Weight Loss: How Calorie Shift Diet Plans Work

Calorie shifting is a weight loss strategy designed to combat the natural slowdown that occurs in your metabolism whenever you restrict your calorie intake. One of the reasons we get stuck on our diets (unable to lose pounds for weeks and sometimes months) is because your body is designed to preserve its fat stores and whenever those fat stores are threatened, your metabolism slows down to compensate.

Our body has not yet caught up with the 21st century and the fact that we are mostly sedentary, not chasing our food to the ground, and living in heated houses instead of cold, drafty caves. Most of us don’t want or need this extra fat. We’re trying to get rid of it and it would be nice if nature would cooperate a bit more, but we clearly have ways around it. Calorie shifting is one of them.

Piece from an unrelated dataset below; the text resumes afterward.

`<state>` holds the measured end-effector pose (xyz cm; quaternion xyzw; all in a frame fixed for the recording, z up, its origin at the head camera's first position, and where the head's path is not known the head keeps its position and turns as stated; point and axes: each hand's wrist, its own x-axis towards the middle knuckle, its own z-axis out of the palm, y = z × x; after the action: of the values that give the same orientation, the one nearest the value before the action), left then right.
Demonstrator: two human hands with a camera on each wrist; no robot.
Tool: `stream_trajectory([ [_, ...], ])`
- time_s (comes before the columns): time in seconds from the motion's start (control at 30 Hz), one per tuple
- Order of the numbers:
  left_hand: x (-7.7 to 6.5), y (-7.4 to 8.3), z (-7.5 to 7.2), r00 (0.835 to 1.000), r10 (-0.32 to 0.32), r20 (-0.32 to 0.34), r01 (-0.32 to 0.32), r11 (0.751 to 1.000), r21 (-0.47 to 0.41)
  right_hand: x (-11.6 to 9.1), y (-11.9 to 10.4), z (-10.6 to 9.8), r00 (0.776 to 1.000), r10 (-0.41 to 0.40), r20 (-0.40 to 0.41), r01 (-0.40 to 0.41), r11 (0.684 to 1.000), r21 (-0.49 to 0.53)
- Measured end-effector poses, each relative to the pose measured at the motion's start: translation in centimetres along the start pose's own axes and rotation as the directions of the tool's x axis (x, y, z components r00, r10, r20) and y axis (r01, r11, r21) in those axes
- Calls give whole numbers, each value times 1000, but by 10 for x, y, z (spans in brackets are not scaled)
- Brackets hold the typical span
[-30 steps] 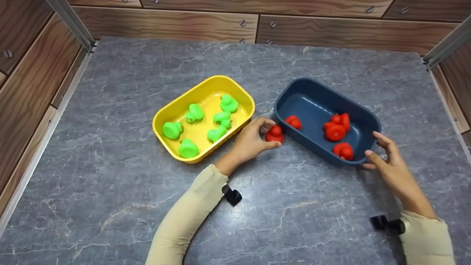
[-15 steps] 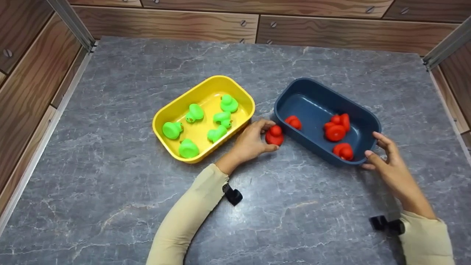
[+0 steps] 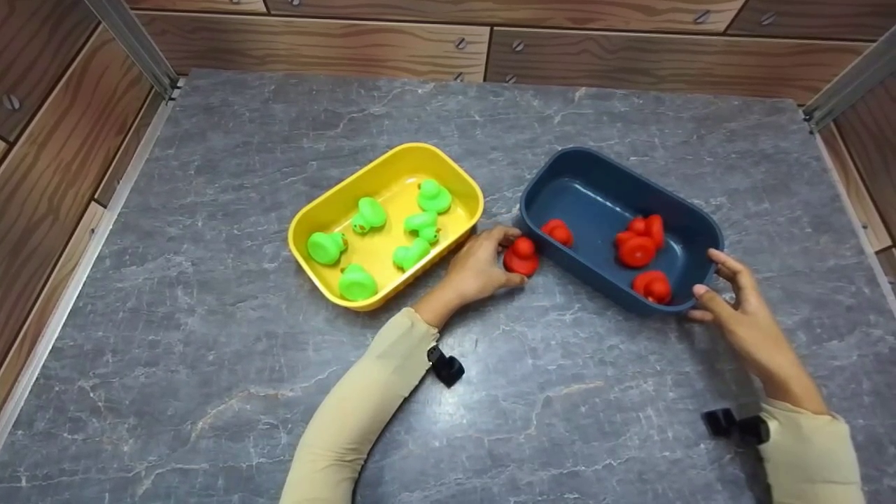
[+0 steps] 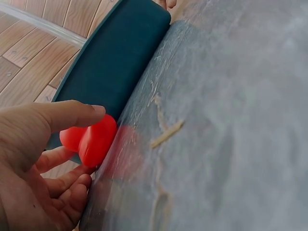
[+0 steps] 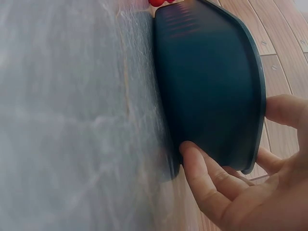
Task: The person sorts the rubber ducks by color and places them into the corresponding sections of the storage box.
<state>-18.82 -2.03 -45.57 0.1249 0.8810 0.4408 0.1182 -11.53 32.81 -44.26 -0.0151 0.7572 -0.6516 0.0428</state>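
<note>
In the head view, a red rubber duck [image 3: 521, 257] stands on the tabletop beside the left end of a dark blue bin [image 3: 595, 269]. My left hand [image 3: 479, 264] has its thumb and fingers curled around this duck. The left wrist view shows the thumb [image 4: 82, 114] on the near side of the duck [image 4: 98, 139], with fingers behind it. My right hand [image 3: 745, 318] holds the bin's near right corner. In the right wrist view its fingers [image 5: 202, 178] lie against the bin's outer wall [image 5: 207, 86]. Several red ducks [image 3: 637, 250] lie inside the blue bin.
A yellow bin [image 3: 301, 269] with several green rubber ducks [image 3: 357, 282] stands left of the left hand. Both bins rest on a grey marbled tabletop [image 3: 231, 392]. Wood-patterned panels [image 3: 315, 45] border it. A black wrist camera [image 3: 446, 367] sits on the left sleeve.
The left thumb has drawn back slightly to the left along the red duck, and the left forearm has shifted a little. The right hand and both bins look unmoved.
</note>
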Motion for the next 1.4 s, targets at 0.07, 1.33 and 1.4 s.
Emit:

Calorie shifting basically prevents your metabolism from becoming complacent. So instead of going on, say, a 1200 calorie diet for months on end, you’re giving your system a shock so your metabolism doesn’t expect the same thing every day. You could eat 1,200 calories a day for six days and then on the seventh day eat 3,000. Another method would be to eat 1,000 calories one day, 1,400 the next day, 1,200, 1,800, etc. Or if you were on a very low-carb plan, instead of changing your calorie count, you could increase your carb intake a few times a month.

Some diet plans suggest zigzag carb/protein ratios so that you only eat low carb for a few days before going back to a high carb day, but keep in mind that much of the reason diet plans low carb actually works because your body goes into ketosis after several days of low carbs and this helps prevent hunger. If you zigzag every other day, you will never get into ketosis. You may find this works well for you, but it’s something to keep in mind as you figure out the best way for your body to lose weight.